Java - Protected Modifier with Interface

问题

public interface ICalculator {

    public double multi(double a, double b);

    public int add(int a, int b);


    public int sub(int a, int b);
}

public class Calculator extends ICalculator {

    protected int add(double a, double b) {
        return a+b;
    }

    public double sub(int zahl1, int zahl2 ) {
        return a*b;
    }
}

why i can't use in the class Calculator a protected method ? My answer is that "protected" is it useful in the same class and in the subclasses . Well couldn't i also think that a method in an implemented class from Interface is also inherited, like subclasses.

回答1:

You cannot add more restriction to the method you override in the sub class.In the same way, you cannot add more restriction to the method you implement from an interface.
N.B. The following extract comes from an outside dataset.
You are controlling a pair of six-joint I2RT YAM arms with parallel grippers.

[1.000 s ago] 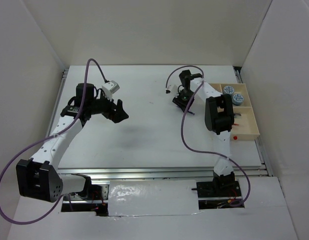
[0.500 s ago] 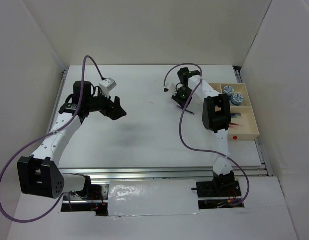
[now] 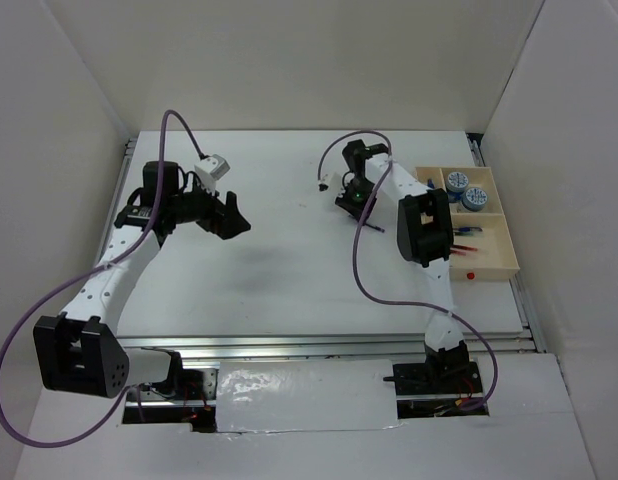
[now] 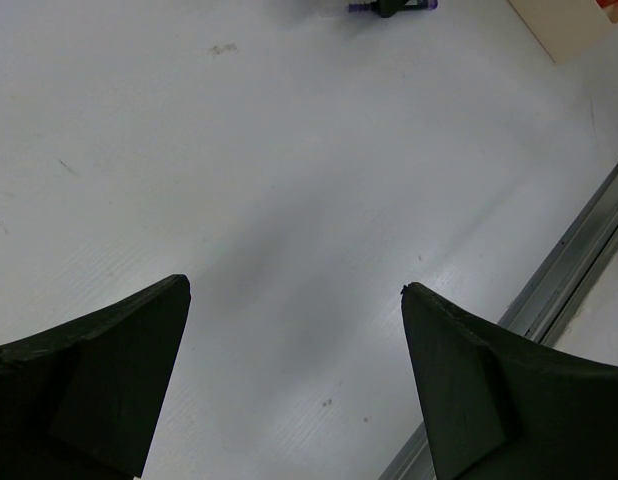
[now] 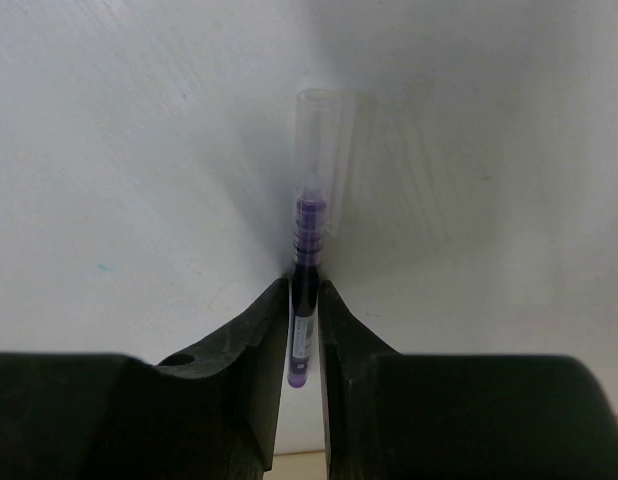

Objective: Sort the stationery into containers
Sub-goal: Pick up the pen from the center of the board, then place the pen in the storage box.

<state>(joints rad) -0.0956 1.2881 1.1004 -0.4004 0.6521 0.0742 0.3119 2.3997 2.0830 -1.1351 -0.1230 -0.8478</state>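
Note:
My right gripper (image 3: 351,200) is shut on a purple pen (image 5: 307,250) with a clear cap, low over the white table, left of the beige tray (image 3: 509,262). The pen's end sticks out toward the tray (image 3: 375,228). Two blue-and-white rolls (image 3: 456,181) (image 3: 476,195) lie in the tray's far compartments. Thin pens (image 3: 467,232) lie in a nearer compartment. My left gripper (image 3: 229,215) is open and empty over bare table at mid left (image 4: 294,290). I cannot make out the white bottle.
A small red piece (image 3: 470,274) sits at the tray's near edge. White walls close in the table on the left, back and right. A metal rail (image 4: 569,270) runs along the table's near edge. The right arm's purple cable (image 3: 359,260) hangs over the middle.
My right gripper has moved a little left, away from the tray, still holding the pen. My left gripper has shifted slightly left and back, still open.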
Now, since methods defined in an interface is by default - public (Yes, you don't need to write it explicitly), so you cannot make your method protected in implementing class.

The reason is straight, when you are working with polymorphism, you can instantiate your implementing class and store its reference in the interface type.

ICalculator calc = new Calculator();  //valid

calc.add(1, 2);   // Compiler sees ICalculator method.

Now, when you invoke the add method using ICalculator reference, compiler only sees the method defined in ICalculator, and approves access accordingly. But at runtime, the actual method invoked is form Calculator class, and what happens now, if that method is actually invoked from a different package and non-subclass -- BOOOOOM, it crashes at runtime.

That is why it's not allowed.

---

Same concept applies when you are adding an extra checked exception. Compiler will again stop you. But yes, you can add an extra Unchecked Exceptionthough, because those are simply ignored by the Compiler.

回答2:

From the Java Language Specification, §9.4:

Every method declaration in the body of an interface is implicitly public (§6.6).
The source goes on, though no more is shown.